* [EXERCISE DETAILS]:
Only a number is required: the count of lines in the material below that contain "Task".

* [EXERCISE DATA]:
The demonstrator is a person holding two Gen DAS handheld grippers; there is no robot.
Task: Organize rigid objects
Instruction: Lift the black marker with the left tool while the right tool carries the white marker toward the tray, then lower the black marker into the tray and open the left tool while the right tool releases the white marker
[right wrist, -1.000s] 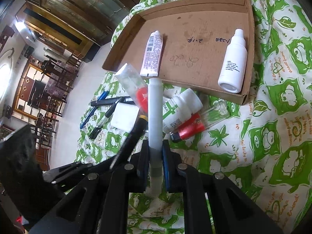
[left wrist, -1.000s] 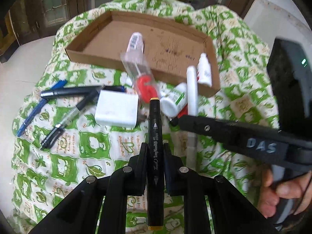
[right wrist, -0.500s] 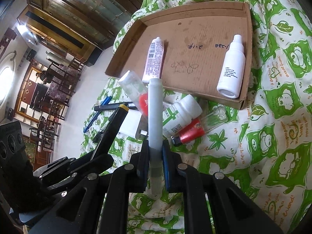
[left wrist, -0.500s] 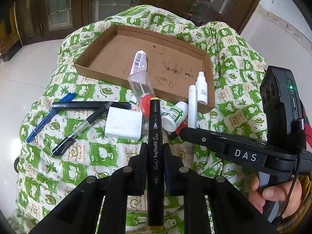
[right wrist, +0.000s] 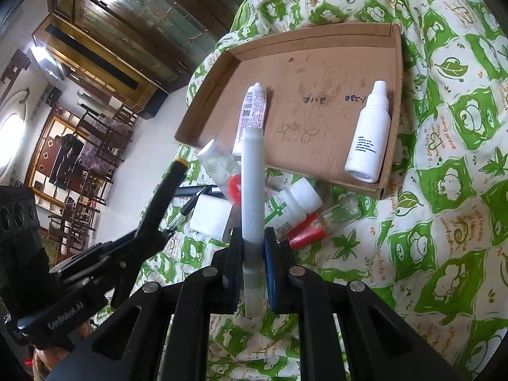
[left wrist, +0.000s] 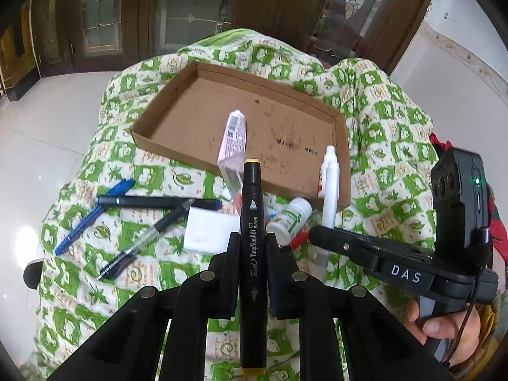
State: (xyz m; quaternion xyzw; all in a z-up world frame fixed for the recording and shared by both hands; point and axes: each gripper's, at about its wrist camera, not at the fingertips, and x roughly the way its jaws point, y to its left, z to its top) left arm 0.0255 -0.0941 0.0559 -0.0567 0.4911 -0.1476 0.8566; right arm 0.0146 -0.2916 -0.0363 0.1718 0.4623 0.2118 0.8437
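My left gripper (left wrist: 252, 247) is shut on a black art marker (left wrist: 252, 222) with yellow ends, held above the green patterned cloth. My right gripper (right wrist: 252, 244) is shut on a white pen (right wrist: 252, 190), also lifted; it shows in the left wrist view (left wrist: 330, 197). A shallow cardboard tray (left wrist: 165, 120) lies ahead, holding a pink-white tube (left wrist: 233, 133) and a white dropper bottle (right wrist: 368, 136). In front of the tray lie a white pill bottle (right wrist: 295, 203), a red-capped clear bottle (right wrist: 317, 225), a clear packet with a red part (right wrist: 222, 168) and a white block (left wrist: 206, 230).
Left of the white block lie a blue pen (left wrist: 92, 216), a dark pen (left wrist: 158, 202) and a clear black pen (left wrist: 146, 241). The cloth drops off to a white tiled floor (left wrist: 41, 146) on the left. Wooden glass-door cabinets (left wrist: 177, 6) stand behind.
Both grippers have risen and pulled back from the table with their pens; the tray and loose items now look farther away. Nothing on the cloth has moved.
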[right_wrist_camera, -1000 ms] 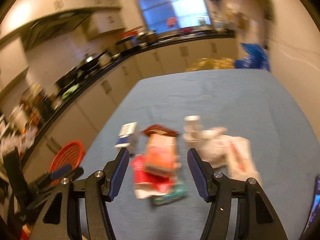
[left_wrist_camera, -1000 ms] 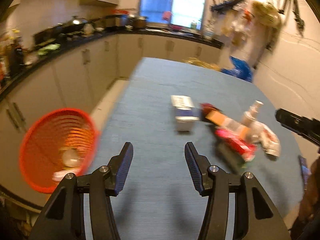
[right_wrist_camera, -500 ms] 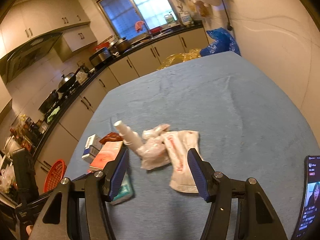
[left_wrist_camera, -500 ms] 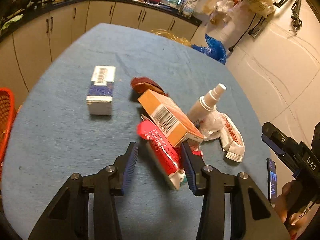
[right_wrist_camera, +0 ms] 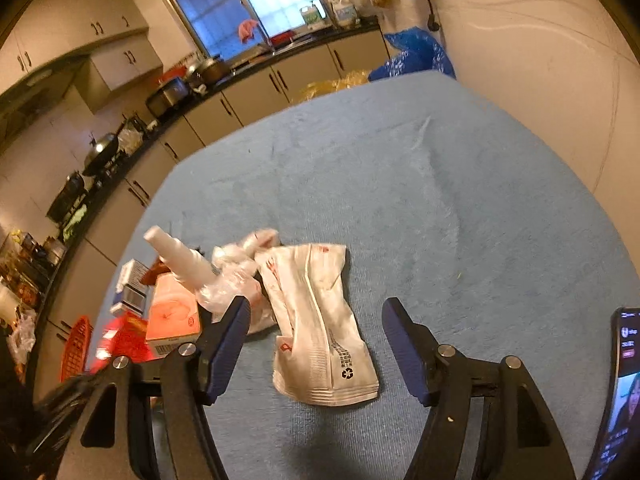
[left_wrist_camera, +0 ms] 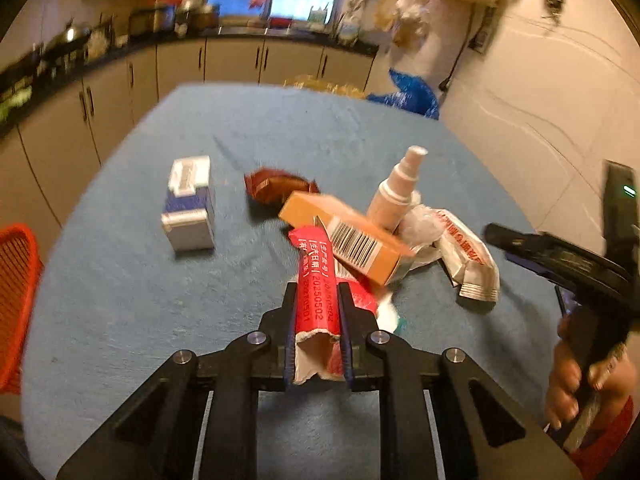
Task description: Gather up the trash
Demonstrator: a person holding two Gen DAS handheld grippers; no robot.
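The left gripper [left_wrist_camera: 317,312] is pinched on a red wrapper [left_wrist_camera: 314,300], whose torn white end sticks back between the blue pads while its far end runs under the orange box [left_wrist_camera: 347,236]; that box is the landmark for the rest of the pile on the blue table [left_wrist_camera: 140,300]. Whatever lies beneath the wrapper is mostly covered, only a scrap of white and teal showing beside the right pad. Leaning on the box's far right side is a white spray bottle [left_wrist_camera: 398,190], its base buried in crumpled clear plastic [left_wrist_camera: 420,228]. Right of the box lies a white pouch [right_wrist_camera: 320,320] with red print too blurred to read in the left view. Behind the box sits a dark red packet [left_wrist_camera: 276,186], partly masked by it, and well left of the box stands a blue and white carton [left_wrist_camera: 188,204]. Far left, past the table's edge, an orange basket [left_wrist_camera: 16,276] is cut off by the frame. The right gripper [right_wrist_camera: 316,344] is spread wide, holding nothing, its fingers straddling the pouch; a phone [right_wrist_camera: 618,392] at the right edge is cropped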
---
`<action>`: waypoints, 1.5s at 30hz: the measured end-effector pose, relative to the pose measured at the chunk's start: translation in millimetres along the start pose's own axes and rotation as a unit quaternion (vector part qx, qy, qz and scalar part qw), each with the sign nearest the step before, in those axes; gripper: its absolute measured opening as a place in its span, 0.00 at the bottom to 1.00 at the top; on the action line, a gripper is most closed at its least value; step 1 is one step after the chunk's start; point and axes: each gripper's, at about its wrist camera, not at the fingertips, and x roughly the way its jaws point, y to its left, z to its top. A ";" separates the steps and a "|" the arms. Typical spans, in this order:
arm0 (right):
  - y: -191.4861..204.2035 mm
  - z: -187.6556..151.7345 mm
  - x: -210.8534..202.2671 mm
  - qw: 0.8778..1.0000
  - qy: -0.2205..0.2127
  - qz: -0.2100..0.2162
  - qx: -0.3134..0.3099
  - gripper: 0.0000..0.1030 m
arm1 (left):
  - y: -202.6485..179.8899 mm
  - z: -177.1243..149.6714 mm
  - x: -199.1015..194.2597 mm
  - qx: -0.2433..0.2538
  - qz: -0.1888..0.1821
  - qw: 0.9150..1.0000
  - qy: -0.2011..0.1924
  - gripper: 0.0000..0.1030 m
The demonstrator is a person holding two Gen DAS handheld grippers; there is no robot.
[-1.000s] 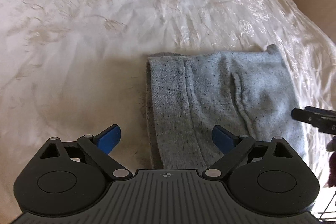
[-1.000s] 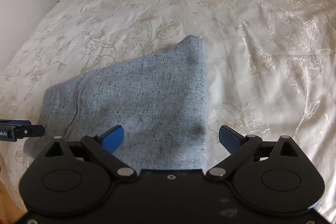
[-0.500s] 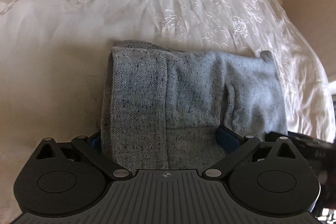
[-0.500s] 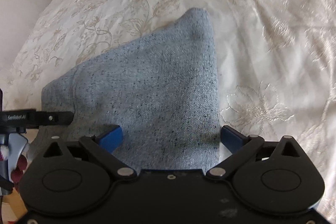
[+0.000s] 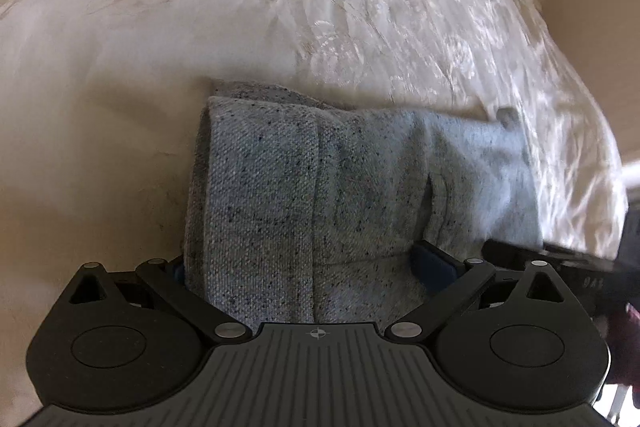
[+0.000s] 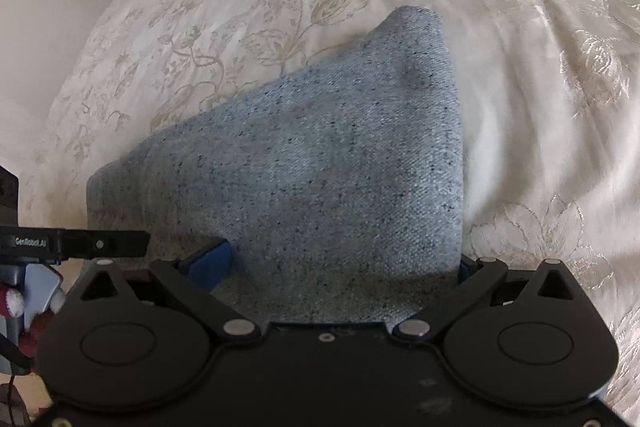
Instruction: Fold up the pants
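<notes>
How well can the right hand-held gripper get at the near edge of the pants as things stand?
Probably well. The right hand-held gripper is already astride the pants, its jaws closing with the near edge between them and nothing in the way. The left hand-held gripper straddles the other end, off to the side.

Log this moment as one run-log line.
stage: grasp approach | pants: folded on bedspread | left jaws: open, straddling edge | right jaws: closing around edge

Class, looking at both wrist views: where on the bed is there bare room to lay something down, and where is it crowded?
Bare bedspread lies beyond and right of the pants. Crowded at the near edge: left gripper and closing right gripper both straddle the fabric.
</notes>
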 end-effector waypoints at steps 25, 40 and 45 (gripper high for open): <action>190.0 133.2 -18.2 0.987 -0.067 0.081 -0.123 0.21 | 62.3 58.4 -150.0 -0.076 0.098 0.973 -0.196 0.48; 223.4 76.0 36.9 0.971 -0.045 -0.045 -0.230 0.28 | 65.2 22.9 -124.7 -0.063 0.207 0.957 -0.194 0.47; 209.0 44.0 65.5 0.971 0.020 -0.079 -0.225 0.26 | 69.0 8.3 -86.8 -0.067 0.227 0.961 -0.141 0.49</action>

* [WRITTEN REPLY]:
2